Background Abnormal aortic flow patterns in bicuspid aortic valve disease (BAV) may be partly responsible for the associated aortic dilation. Aortic valve replacement (AVR) may therefore slow the growth of concomitant aortic dilation via normalisation of flow patterns. Methods and Results 90 participants underwent 4D flow cardiovascular magnetic resonance: 30 BAV patients with prior AVR (11 mechanical, 10 bioprosthetic, 9 Ross procedure), 30 BAV patients with a native aortic valve and 30 healthy volunteers. The majority of subjects with mechanical AVR or Ross showed normal flow pattern (73% and 67% respectively) with near normal rotational flow values (7.2 ± 3.9 and 10.6 ± 10.5 mm2/s respectively vs 3.8 ± 3.1 mm2/s for normal volunteers; both p > 0.05); and reduced in-plane wall shear stress (0.19 ± 0.13 N/m2 for mechanical AVR vs. 0.40 ± 0.28 N/m2 for native BAV, p < 0.05).
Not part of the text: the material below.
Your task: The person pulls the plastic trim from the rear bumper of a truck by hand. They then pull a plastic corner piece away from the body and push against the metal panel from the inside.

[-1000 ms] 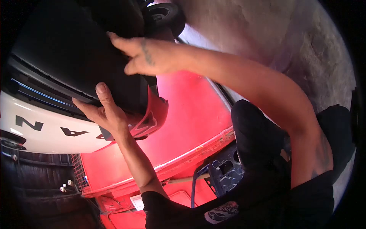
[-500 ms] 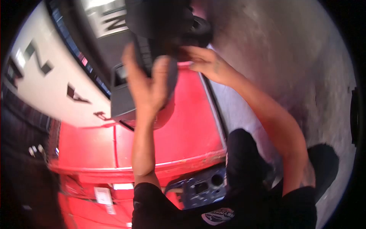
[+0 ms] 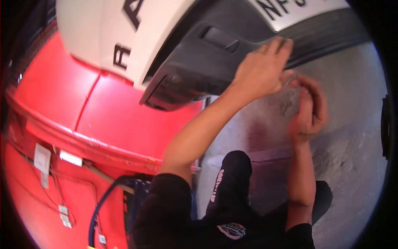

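- Head view: grey floor [image 3: 352, 124] on the right, under the work area.
- Red metal surface [image 3: 124, 116] on the left, below a white panel [image 3: 95, 37] with black lettering.
- Dark plastic bumper [image 3: 195, 58] is the thing being worked on: upper middle, beside the white panel, its near end over the red surface. Looks seated at an angle from this lens; fit along the panel edge can't be judged.
- White number plate [image 3: 306, 12] at the top, next to the bumper.
- Dark blue part [image 3: 143, 184] low, partly hidden by the sleeve; blue hose [image 3: 97, 211] loops beside it.
- Left hand [image 3: 259, 70]: partly open, fingers bent at the bumper's lower edge near the plate. Contact looks likely; can't tell if it has a firm grip.
- Right hand [image 3: 306, 118]: half curled, off the bumper, its fingertips close to the left hand's thumb side. Blurred; can't tell if the hands touch or if something small is pinched there.
- Step, my read: two-handed handling at the lower edge. Working there calls for steady left-hand support and free room for the right fingers.
- White label [image 3: 42, 157] at lower left; small white connector [image 3: 65, 216] on a wire below it.
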Demonstrator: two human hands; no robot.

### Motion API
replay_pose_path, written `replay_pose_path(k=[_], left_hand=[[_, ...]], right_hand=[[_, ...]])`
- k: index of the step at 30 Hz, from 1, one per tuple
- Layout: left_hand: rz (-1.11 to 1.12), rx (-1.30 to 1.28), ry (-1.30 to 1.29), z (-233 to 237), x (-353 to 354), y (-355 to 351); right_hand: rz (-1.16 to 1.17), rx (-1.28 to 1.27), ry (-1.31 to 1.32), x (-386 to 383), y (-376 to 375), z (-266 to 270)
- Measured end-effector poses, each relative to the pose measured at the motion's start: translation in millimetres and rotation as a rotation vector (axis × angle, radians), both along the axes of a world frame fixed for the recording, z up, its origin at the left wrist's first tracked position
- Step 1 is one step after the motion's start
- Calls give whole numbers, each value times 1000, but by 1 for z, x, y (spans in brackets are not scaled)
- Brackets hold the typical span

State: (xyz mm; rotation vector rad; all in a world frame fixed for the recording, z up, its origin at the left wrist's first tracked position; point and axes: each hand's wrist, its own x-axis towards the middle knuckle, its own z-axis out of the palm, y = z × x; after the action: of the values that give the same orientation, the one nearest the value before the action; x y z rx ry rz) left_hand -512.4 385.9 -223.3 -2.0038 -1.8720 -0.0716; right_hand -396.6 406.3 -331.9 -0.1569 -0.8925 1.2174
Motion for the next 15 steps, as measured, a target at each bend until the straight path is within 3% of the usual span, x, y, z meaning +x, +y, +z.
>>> replay_pose_path(k=[3,5,7,10,12,15], left_hand=[[-13,36,30,1,-9,-4],[-163,153,183,1,-21,-5],[-69,156,161,-7,-17,-3],[32,170,104,-4,-9,-10],[30,130,93,-5,-12,-12],[62,62,-17,-5,-2,-19]], right_hand=[[-140,300,-123,-6,5,59],[-186,507,-204,-25,-1,93],[-223,685,-546,-45,-24,125],[-1,784,-602,-77,-44,144],[-5,868,-656,-90,-56,151],[-309,867,-782,-106,-73,152]])
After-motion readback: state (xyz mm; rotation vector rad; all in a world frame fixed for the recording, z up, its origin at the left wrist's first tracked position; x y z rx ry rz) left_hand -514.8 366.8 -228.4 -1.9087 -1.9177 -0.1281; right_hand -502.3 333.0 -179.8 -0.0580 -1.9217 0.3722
By contrast, all subjects with bioprosthetic AVR had abnormal flow patterns (mainly marked right-handed helical flow), with similar rotational flow values to native BAV (20.7 ± 8.8mm2/s and 26.6 ± 16.6 mm2/s respectively, p > 0.05). Wall shear stress post-bioprosthetic AVR showed a similar pattern. Abstract YI-1 Figure 1 Ascending aortic flow patterns (A) healthy volunteer with a laminar flow pattern (B) native bicuspid aortic valve disease with a right-handed helical flow pattern (C) AVR mechanical with 2 laminar jets (D) AVR tissue with a right handed helical flow pattern (E) AVR-Ross with a laminary flow pattern. Data before and after valve replacement (n = 16) supported these findings: mechanical AVR showed a significant reduction in rotational flow (30.4 ± 16.3 → 7.3 ± 4.1 mm2/s; p < 0.05) and in-plane wall shear stress (0.47 ± 0.20 → 0.20 ± 0.13 N/m2; p < 0.05), whereas these remained unchanged in the bioprosthetic AVR group. Conclusion Abnormal flow patterns in bicuspid aortic valve disease are significantly reduced after mechanical AVR or Ross procedure, though remain similar after bioprosthetic AVR. The type of valve replacement may thus influence post-operative flow patterns, and could have important implications for future aortic growth.